Patients that I see routinely ask me about the heart-related side effects from breast treatment.
Today, I can provide them with even greater evidence that the techniques that we use today are safer and have less risk of cardiac injury. According to a study published in the October 1, 2014 issue of the International Journal of Radiation Oncology • Biology • Physics (Red Journal), the official scientific journal of the American Society for Radiation Oncology (ASTRO), the survival from breast cancer is the same regardless of whether you were treated with radiation to your left or right breast mound.
Many studies over many decades have shown that breast cancer patients treated with radiation therapy have improved local-regional recurrence, and breast cancer-specific survival after breast-conserving surgery and overall survival (OS) after mastectomy. The media has focused its attention on long-term follow-up of historic radiation therapy trials for breast cancer which demonstrated a potential increase in cardiac mortality. However, these studies used earlier modes of radiation therapy including Cobalt and orthovoltage radiotherapy, and did not employ CT-based planning, which allows for greater cardiac avoidance. Three recent studies suggest that cardiac mortality has not been greater for patients treated for left-sided breast cancer since the 1980s, when techniques allowing for greater cardiac avoidance became more commonplace1-3.
The study “Breast Cancer Laterality Does Not Influence Survival in a Large Modern Cohort: Implications for Radiation-Related Cardiac Mortality” examines the impact of tumor laterality on overall survival in a modern cohort of patients from the National Cancer Database (NCDB).
This study reviewed 344,831 patients diagnosed with breast cancer between 1998 and 2006 who received external beam radiation therapy after breast-conserving surgery. About half the patients were treated on the right side and the other half received treatment on the left side. The median follow-up time for all patients was approximately 6 years, and subset analyses were performed in patients with follow-up of 10 or more years.
The median whole breast radiation dose was approximately 50.4 Gy and many patients received a boost of 10-12 Gy to the cavity.

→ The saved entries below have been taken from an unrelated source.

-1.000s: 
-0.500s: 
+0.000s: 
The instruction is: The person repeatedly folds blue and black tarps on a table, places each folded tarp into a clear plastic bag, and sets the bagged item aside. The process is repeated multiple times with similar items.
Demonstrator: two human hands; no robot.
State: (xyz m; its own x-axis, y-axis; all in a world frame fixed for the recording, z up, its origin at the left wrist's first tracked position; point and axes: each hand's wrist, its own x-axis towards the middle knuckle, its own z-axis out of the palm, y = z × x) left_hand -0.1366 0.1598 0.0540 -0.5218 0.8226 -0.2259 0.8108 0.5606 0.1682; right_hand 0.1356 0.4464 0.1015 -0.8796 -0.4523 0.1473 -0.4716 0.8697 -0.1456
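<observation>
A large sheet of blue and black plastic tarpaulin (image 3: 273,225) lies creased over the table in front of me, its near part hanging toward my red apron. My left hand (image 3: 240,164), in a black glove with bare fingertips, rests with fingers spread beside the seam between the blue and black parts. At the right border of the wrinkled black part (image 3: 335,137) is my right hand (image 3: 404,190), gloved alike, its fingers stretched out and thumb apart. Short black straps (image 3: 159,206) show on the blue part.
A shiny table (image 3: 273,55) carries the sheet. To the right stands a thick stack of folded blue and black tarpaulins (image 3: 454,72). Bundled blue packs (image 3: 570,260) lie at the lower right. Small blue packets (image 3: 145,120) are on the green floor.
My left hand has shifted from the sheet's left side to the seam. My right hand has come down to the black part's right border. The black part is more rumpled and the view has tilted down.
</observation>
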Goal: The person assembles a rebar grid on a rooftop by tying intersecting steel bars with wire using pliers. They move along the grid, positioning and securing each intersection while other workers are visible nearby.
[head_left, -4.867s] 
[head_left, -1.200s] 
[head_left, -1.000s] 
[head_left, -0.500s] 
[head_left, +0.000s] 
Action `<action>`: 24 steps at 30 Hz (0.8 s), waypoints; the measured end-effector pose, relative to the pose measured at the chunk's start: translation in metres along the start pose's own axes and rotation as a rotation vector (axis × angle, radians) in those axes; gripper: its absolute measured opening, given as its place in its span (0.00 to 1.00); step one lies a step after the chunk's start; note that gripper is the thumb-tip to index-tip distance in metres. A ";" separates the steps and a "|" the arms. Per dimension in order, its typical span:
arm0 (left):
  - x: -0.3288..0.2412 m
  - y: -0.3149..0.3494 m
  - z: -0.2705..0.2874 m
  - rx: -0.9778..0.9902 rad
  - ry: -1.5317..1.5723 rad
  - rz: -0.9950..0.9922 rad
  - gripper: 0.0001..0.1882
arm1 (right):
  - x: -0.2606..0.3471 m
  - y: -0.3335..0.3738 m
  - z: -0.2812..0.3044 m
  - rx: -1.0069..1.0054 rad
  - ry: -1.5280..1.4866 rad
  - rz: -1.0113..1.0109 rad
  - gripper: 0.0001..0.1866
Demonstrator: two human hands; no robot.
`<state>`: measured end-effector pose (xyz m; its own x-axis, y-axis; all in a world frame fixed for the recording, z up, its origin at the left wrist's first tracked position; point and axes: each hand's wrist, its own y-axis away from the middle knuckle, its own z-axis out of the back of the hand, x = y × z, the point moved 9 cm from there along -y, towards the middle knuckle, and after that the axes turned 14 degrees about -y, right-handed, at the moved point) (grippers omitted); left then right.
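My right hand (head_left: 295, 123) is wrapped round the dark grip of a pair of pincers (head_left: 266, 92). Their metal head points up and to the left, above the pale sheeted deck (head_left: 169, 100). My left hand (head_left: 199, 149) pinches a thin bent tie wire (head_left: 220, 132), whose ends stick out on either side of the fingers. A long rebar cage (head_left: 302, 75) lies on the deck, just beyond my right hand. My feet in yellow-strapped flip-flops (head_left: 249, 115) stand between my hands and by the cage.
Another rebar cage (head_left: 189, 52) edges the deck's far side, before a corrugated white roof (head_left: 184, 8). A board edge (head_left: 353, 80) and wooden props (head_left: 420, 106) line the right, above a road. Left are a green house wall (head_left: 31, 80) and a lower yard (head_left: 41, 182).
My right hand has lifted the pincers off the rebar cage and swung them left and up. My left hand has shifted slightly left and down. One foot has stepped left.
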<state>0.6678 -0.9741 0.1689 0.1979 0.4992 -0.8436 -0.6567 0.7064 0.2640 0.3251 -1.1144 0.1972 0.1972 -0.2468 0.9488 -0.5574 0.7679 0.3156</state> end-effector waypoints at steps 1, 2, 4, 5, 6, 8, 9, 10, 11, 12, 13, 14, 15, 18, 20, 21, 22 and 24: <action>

Overall survival (OS) did not differ based on tumor laterality in all patients. At five years, overall survival was 92 percent in both left- and right-sided groups, and at 10 years, overall survival was 78 percent in both groups (p=.132). A multivariate analysis with Cox regression was performed to adjust for demographic and pathologic factors that could impact OS, including age, grade, estrogen receptor status, tumor size, number of positive nodes, receipt of chemotherapy and receipt of endocrine therapy. The multivariate analysis showed no difference in OS by tumor laterality (Hazard Ratio 1.002, 95 percent Confidence Interval, p=.874).
This study demonstrates that with modern techniques there does not appear to be an increase in cardiac mortality as a result of radiation treatment for breast cancer. At the Swedish Cancer Institute, we are constantly working to improve the treatment of our patients. We have worked to integrate the ABC device as a method of reducing cardiac dose and employ a variety of specialized planning techniques as well.1 Darby SC, McGale P, Taylor CW, et al. Long-term mortality from heart disease and lung cancer after radiotherapy for early breast cancer: prospective cohort study of about 300,000 women in US SEER cancer registries. Lancet Oncol 2005;6:557-565.
2 Giordano SH, Kuo YF, Freeman JL, et al. Risk of cardiac death after adjuvant radiotherapy for breast cancer. J Natl Cancer Inst 2005;97: 419-424.
3 Hooning MJ, Botma A, Alerman BM, et al. Long-term risk of cardiovascular disease in 10-year survivors of breast cancer. J Natl Cancer Inst 2007;99:365-375.